Here is a history of Robinson’s turbulent legal troubles.

2005 – Assault

Robinson was first convicted back in 2005 for assaulting an off-duty police officer who had “intervened in a bid to protect the EDL founder’s girlfriend” as they argued in the street, said The Mirror. Robinson was sentenced to 12 months in prison.

2011 – Assault

Robinson was convicted of assault again in 2011, receiving a suspended sentence for butting a man at an EDL rally in Blackburn.

2011 – Community order

In July 2011, Robinson was given a 12-month community rehabilitation order for leading a brawl that involved more than 100 football fans in Luton in August 2010.

Robinson had denied the charges and claimed outside the court that he had been “persecuted for his right-wing beliefs”, said the BBC at the time. He was found guilty and was also ordered to complete 150 hours of unpaid work and pay £650 in costs.

2013 – False passport

Robinson was then jailed in 2013 for using a false passport, having attempted to use someone else’s to enter the US. He had “previously been refused entry to the US”, said The Independent, and borrowed the passport of his friend, Andrew McMaster, in addition to carrying his own.

On arrival in New York, “he was caught when customs officials at JFK airport took his fingerprints and realised he was not Mr McMaster”. Before they could follow up, Robinson “left the airport, entering the US illegally”.

After returning to the UK, using his own passport, he was arrested and admitted to the charges in court, receiving a 10-month prison sentence.

2014 – Mortgage fraud

In January 2014, Robinson was given an 18-month prison sentence for “conspiring with others to obtain a mortgage by misrepresentation from the Abbey and Halifax banks”, said The Guardian.

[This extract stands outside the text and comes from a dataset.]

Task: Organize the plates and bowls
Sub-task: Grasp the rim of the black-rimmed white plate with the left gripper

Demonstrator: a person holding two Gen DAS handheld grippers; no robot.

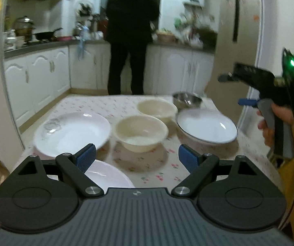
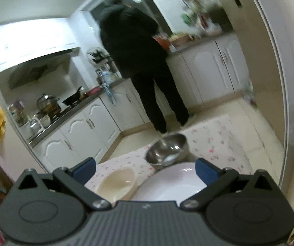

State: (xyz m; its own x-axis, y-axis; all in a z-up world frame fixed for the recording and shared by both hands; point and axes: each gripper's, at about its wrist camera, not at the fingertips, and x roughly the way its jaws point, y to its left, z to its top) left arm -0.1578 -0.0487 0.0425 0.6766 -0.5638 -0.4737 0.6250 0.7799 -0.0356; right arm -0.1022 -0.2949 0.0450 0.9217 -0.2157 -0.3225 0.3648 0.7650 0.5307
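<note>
On a floral tablecloth [image 1: 147, 170] lie a white plate with a grey pattern [image 1: 71, 132], a blue-rimmed white plate [image 1: 206, 126], two cream bowls [image 1: 140, 132] [image 1: 157, 106], a steel bowl [image 1: 187, 100] and another white plate [image 1: 108, 176] close under my left gripper [image 1: 136, 156]. That gripper hovers open above the near table, empty. The right gripper [image 2: 145, 170] is open and empty too, above the blue-rimmed plate [image 2: 167, 184], with a cream bowl [image 2: 116, 181] and the steel bowl [image 2: 166, 150] ahead. The left wrist view shows the right tool [image 1: 270, 88] held in a hand at the right.
A person in dark clothes [image 1: 130, 34] stands at the kitchen counter [image 1: 44, 45] beyond the table, back turned. White cabinets [image 1: 36, 82] line the left and far walls. A fridge door [image 1: 245, 30] stands at the right. Pots and a wok [image 1: 46, 33] sit on the stove.
</note>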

By that point he had left the EDL, “claiming he had concerns over far-right extremism”. However, he posted on social media that his criminal conviction was “a complete stitch-up”.

2019 – Contempt of court

Robinson was again jailed in 2019 for contempt of court after interfering with a grooming gang trial by livestreaming on Facebook outside Leeds Crown Court in 2018.

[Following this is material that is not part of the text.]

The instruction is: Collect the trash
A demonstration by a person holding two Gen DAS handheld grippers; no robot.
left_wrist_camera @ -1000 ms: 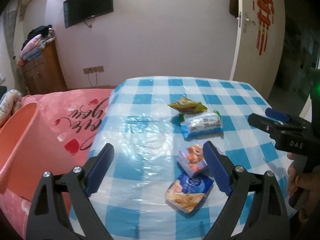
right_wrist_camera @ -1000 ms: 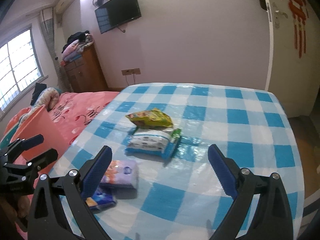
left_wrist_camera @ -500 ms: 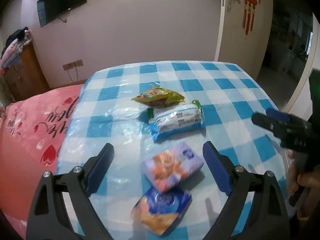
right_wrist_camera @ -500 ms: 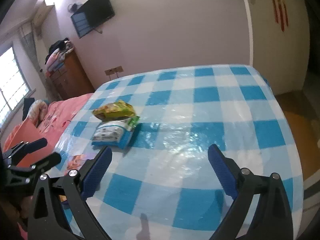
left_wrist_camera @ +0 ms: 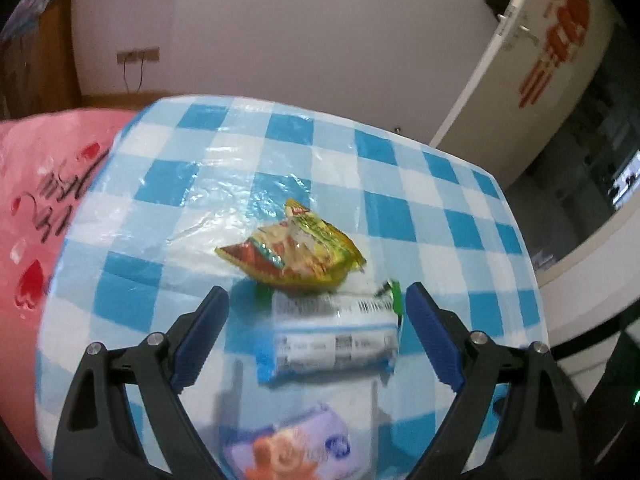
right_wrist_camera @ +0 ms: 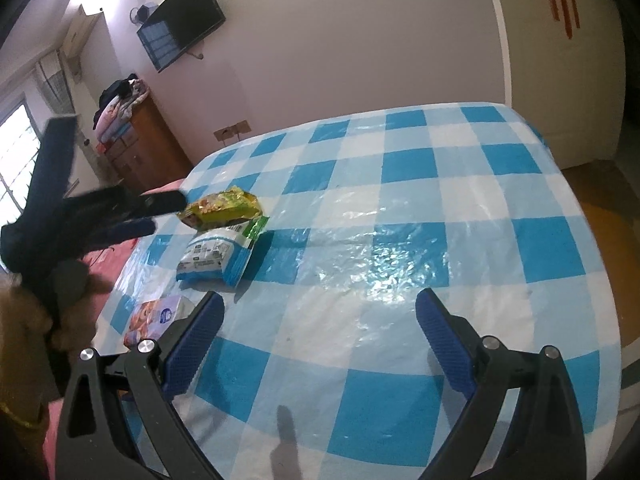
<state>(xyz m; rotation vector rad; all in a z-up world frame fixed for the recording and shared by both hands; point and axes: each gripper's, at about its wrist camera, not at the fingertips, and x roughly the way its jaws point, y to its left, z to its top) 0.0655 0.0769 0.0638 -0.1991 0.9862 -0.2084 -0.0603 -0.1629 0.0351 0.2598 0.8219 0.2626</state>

Judges said Robinson had called for “vigilante action” during the hour-and-a-half broadcast while the jury considered its verdict. The livestream was viewed more than 250,000 times, and called on supporters to “harass a defendant by finding him, knocking on his door, following him, and watching him”, judges said.

He was given six months for his offence in Leeds, and a further three for a similar offence committed in 2017 outside Canterbury Crown Court, for which he had received a suspended sentence.

2021 – Stalking

The next brush with the law came after The Independent journalist Lizzie Dearden and her boyfriend Samuel Partridge reported Robinson to the police for stalking, in January 2021.

Robinson “stood outside Dearden’s house and shouted unsubstantiated allegations about Partridge” and “threatened to repeatedly return to her address”, said The Guardian. He had found her address through a private investigator after she had enquired through his legal team about an alleged misuse of money donated by his supporters.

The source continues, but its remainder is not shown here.